Your response to the data below should hold nothing except the lines from the one containing "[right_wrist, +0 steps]" down to the one containing "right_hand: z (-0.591", reproduced exactly and without pictures.

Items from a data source
··········

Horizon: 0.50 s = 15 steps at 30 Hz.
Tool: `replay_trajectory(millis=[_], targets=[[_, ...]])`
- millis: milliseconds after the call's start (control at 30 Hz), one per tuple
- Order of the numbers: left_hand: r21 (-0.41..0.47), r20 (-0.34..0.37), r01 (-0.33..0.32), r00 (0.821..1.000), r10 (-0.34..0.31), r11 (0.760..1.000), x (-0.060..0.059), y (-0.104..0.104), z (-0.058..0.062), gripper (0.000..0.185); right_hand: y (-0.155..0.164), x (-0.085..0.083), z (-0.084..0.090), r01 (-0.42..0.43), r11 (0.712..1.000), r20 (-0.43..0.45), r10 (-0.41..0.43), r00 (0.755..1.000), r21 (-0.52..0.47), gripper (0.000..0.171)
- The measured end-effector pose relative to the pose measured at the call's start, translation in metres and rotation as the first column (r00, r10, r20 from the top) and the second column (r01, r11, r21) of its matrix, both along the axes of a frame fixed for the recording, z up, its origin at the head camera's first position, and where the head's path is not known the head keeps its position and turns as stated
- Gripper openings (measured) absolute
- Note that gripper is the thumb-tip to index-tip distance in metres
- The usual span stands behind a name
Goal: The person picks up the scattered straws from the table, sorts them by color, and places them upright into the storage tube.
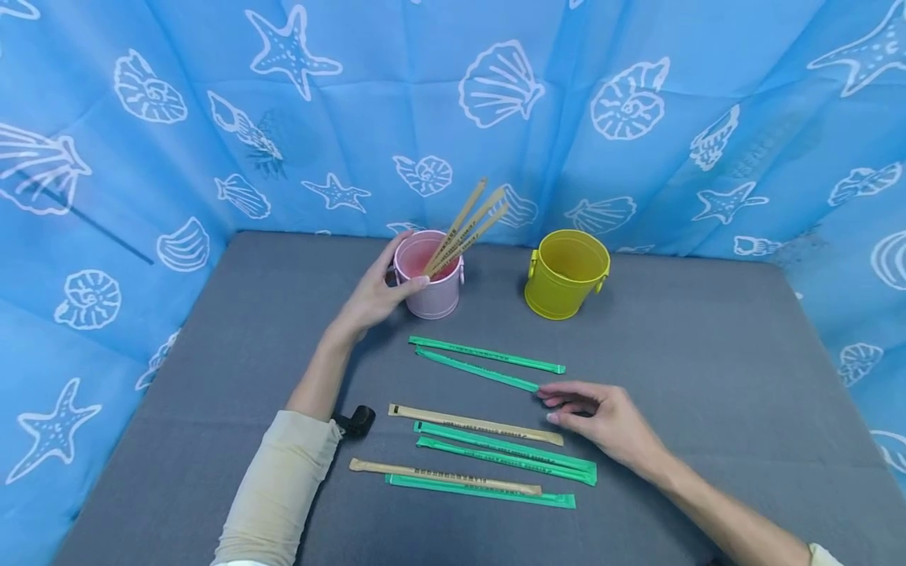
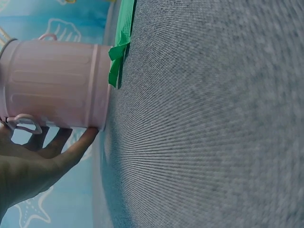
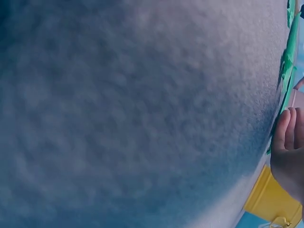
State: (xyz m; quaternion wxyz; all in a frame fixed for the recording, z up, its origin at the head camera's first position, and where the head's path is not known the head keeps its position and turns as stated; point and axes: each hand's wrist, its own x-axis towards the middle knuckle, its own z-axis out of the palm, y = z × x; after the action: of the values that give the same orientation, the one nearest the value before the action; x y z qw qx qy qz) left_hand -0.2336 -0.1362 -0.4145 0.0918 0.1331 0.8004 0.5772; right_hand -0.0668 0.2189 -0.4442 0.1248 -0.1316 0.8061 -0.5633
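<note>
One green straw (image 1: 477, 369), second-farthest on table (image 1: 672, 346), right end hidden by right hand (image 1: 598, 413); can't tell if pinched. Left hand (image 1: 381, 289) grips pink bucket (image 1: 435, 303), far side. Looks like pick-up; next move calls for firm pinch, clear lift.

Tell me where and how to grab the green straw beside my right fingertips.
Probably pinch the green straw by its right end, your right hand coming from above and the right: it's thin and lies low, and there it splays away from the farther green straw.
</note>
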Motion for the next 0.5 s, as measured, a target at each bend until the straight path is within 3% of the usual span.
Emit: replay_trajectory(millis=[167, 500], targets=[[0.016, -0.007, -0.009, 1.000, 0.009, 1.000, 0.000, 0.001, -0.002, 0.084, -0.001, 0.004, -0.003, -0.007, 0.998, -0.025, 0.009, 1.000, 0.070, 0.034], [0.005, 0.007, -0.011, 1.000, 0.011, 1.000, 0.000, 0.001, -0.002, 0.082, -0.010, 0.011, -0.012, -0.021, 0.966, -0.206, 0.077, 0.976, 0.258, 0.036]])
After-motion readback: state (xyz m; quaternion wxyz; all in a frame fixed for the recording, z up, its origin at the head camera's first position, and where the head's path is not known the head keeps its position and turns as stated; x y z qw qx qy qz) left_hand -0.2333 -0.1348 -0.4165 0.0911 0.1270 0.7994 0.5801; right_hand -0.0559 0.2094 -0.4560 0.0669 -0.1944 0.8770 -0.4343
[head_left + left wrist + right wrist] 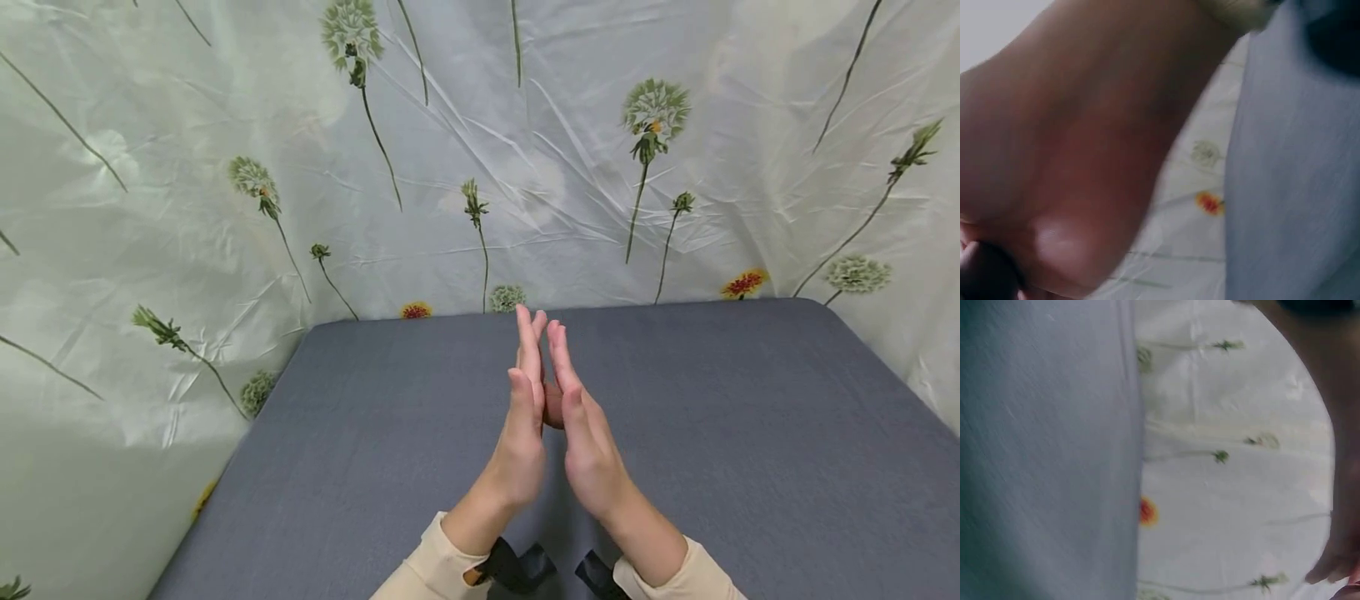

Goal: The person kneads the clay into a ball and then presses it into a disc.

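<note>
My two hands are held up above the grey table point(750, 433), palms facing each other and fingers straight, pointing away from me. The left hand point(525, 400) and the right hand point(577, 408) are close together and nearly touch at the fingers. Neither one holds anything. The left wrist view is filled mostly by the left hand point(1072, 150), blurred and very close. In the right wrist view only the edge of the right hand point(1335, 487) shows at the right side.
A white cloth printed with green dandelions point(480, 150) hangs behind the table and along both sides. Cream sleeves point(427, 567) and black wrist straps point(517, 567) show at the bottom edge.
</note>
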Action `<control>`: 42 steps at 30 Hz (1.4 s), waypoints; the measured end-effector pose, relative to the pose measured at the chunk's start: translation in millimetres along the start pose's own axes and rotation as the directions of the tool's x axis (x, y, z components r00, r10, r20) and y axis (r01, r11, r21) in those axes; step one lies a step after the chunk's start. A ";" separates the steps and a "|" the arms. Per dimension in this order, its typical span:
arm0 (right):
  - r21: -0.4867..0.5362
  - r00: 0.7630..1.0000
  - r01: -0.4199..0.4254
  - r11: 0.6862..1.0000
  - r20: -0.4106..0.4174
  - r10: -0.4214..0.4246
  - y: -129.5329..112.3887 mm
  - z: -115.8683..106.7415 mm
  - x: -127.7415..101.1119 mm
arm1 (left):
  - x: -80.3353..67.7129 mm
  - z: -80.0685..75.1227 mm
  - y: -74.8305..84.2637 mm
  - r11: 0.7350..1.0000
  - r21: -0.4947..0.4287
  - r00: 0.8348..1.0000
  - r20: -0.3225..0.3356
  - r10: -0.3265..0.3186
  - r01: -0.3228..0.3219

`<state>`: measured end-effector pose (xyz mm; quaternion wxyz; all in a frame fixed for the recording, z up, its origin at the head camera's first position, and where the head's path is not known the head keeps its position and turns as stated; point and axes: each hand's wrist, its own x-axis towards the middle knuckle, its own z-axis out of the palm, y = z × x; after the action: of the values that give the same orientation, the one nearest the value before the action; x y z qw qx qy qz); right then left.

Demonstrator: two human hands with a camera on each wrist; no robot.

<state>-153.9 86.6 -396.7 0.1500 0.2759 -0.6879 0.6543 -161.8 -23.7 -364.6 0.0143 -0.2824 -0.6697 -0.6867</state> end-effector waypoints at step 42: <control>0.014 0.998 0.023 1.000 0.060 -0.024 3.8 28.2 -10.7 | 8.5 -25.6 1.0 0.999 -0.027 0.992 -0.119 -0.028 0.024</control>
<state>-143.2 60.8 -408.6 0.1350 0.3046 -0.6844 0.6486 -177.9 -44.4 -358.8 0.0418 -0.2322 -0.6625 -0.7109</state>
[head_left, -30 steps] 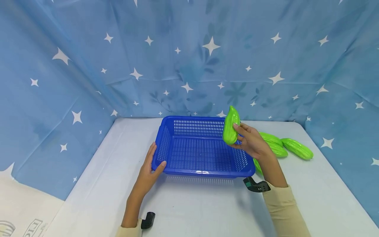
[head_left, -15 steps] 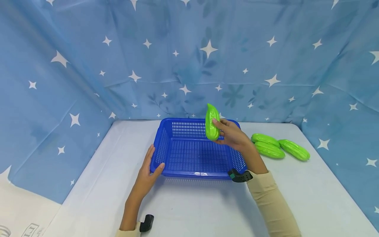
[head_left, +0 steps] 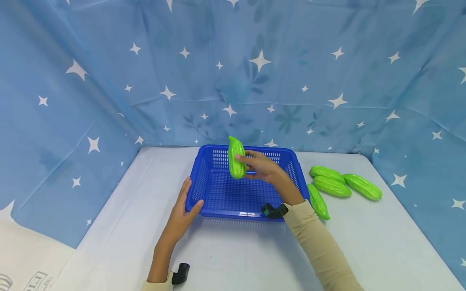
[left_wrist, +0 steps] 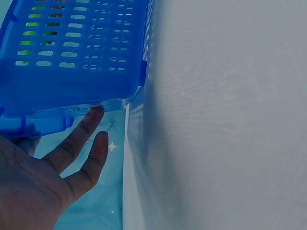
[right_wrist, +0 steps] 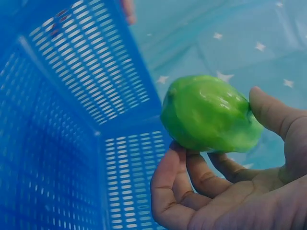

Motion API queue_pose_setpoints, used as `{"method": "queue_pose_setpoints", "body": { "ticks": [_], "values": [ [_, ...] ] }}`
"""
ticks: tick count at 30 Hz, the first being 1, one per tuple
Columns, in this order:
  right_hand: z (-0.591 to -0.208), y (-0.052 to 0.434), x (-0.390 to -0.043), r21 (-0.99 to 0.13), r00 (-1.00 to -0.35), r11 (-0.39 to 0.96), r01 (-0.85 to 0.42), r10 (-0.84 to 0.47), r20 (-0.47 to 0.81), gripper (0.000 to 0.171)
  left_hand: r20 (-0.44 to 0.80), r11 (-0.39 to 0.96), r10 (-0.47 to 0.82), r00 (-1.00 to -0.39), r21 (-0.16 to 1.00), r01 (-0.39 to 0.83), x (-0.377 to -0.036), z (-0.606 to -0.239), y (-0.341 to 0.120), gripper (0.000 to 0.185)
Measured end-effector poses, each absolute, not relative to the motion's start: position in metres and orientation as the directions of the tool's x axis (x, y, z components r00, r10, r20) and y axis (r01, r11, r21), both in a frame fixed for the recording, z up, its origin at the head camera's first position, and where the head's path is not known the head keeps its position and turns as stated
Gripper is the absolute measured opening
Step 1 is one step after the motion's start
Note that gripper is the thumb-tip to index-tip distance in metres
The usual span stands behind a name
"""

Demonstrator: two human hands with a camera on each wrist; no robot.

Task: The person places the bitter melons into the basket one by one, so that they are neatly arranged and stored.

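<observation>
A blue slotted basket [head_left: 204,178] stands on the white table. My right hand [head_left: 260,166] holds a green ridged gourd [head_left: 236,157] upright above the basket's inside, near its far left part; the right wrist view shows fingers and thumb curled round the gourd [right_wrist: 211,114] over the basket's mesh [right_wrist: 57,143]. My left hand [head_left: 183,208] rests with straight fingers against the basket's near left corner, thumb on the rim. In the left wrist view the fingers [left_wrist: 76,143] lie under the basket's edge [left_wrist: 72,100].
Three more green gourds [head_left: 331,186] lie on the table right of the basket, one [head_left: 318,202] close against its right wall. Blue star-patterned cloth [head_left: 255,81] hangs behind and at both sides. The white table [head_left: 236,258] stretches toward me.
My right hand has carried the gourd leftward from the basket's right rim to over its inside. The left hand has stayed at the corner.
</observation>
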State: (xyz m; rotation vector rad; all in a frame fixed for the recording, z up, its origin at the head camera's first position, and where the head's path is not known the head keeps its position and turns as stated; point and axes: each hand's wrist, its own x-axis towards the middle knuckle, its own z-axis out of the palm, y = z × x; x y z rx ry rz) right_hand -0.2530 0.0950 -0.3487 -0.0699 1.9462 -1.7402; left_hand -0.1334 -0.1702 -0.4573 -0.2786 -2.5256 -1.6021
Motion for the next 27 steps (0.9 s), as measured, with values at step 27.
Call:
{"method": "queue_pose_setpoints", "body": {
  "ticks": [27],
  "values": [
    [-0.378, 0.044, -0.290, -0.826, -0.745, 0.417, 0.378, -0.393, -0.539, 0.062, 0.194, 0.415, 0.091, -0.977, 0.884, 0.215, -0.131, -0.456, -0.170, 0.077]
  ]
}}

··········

### [Result of the task]
[right_wrist, +0 steps] 

Motion API queue_pose_setpoints, used as `{"method": "queue_pose_setpoints", "body": { "ticks": [_], "values": [ [_, ...] ] }}`
"""
ticks: tick count at 30 Hz, the first being 1, one per tuple
Columns, in this order:
  right_hand: z (-0.591 to -0.208), y (-0.052 to 0.434), x (-0.390 to -0.043), r21 (-0.99 to 0.13), r00 (-1.00 to -0.35), r11 (-0.39 to 0.96), r01 (-0.85 to 0.42), r10 (-0.84 to 0.47), r20 (-0.47 to 0.81), gripper (0.000 to 0.171)

What needed an answer now has one.